Wright, though, emphasizes a few pieces of rhetoric that
more directly show the connection with creation than mere logical inference:
20 But
in fact Christ has been raised from the dead, the first fruits of those who
have died. 21For since death came through a human being, the resurrection
of the dead has also come through a human being; 22for as all die in
Adam, so all will be made alive in Christ. 23But each in his own
order: Christ the first fruits, then at his coming those who belong to Christ. 24Then
comes the end, when he hands over the kingdom to God the Father, after he has
destroyed every ruler and every authority and power. 25For he must
reign until he has put all his enemies under his feet. 26The last
enemy to be destroyed is death. 27For ‘God has put all things in
subjection under his feet.’ But when it says, ‘All things are put in
subjection’, it is plain that this does not include the one who put all things
in subjection under him. 28When all things are subjected to him,
then the Son himself will also be subjected to the one who put all things in
subjection under him, so that God may be all in all.[3]
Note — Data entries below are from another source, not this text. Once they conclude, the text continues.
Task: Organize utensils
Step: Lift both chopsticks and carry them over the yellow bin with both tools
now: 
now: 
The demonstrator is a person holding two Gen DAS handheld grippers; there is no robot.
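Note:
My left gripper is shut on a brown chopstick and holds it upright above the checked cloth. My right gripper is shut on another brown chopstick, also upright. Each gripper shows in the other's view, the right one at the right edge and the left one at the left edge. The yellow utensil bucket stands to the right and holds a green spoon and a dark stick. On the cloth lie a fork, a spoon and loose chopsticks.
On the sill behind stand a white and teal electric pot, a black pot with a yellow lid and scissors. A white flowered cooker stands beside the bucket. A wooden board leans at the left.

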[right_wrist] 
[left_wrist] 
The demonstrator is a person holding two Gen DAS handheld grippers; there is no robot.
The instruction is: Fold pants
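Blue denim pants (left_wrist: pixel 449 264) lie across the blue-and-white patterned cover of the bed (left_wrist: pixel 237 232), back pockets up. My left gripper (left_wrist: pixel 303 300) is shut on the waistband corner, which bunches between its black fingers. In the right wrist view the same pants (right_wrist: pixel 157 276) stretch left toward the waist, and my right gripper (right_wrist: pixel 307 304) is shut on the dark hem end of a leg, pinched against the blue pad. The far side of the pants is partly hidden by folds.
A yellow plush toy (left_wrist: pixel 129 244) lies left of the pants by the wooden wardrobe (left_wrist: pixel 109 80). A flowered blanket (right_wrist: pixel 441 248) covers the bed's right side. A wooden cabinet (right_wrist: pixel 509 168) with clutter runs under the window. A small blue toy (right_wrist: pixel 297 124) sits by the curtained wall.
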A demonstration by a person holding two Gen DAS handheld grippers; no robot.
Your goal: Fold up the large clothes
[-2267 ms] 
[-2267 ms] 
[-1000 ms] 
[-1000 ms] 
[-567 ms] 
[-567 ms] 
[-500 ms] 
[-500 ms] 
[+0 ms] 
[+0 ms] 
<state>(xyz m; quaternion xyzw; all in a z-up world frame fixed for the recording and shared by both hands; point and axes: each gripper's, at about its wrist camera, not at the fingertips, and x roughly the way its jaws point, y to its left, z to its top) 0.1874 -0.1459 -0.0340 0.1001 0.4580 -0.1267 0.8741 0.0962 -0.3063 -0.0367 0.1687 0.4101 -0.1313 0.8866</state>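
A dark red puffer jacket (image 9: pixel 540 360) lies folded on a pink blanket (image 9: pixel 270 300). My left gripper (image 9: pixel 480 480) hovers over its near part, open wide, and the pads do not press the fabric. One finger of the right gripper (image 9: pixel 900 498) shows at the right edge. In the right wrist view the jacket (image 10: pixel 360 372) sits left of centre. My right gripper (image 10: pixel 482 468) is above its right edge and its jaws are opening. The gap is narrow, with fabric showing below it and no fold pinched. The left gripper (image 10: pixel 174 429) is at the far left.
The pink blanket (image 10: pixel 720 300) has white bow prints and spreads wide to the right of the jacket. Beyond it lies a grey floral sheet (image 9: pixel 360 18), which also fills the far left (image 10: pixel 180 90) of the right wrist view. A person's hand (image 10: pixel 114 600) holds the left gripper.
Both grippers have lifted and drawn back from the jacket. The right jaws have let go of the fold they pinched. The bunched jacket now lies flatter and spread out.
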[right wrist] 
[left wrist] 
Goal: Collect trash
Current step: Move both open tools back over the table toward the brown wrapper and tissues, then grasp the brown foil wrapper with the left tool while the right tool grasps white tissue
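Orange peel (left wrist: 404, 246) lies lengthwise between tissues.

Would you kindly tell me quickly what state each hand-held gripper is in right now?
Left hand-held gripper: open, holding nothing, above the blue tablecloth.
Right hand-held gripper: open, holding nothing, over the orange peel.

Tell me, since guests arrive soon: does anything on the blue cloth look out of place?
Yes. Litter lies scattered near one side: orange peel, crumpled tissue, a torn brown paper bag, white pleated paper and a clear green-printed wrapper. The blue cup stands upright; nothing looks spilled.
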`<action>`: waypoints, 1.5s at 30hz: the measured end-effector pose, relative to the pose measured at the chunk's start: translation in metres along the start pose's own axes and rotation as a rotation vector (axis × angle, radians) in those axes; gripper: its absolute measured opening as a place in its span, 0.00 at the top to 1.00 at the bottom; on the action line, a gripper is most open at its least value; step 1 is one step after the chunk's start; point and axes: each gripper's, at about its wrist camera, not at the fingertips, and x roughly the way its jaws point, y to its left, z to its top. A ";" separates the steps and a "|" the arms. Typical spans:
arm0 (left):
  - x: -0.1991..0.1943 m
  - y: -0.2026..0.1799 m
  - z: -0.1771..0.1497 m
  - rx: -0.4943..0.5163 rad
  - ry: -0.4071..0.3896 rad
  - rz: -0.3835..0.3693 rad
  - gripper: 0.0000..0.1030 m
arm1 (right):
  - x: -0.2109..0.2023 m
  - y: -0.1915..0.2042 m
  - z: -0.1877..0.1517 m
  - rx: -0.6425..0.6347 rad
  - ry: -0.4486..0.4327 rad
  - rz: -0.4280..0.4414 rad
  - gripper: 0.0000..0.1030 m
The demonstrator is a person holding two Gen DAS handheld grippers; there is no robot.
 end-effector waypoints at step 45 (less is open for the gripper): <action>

Here, Wright suggests, a new creation is indicated and to do
that, it begins through discussion of the original creation (verses 20-22).
Further, he argues that this will be completed through God’s action in creation
as already found in the Hebrew Bible in Psalm 110 “God has put all things in
subjection under his feet.” The idea is that creation has been restrained and controlled
by the omnipotent being.
Wright, has therefore, developed a very interesting argument
about 1 Corinthians as it might be reflected Genesis. One key aspect to him,
though, is that he wants to emphasize that this view is very much Jewish rather
than pagan or philosophical:
In terms of the spectrum of beliefs
in the ancient world, this passage is specifically Jewish rather than pagan; within
Judaism, it is a classic example of resurrection-theology, based on the twin
beliefs in the creator god and his justice. Within this framework of thought,
death is an intruder, a violator of the creator’s good world. The creator’s
answer to death cannot be to reach some kind of agreement or compromise. Death
must be, and in the Messiah has been and will be, defeated (15.26). Anything
other than some kind of bodily resurrection, therefore, is simply unthinkable,
not only at the level of the meaning of individual verses and phrases but at
the level of the chapter’s argument as a whole. ‘Resurrection’ does not refer
to some part or aspect of the human being not
dying but instead going on into a continuing life in a new mode; it refers
to something that does die and is
then given a new life.[4]
Here, I don’t
disagree that Paul’s language fits within continuity with Judaism. However, I
do disagree that as such, it can’t be also related to “pagan” or “Platonic”
thought. Many Jews already had acculturated many of Plato’s ideas and when we
are discussing the power of Death and its satisfaction as a new type of
humanity, it is hard to avoid thinking in terms of Plato’s doctrine of the
forms. One archetype of humanity allows death “Adam” and another allows life “Christ.”
My critique, then, is not that Wright uses Genesis – but that he does not allow
it to go far enough. Just as many Jews read Genesis through the light of Plato,
so, I argue, is Paul in this context doing the same – but here looking not just
at Genesis but its completion in Christ in a new type of being human.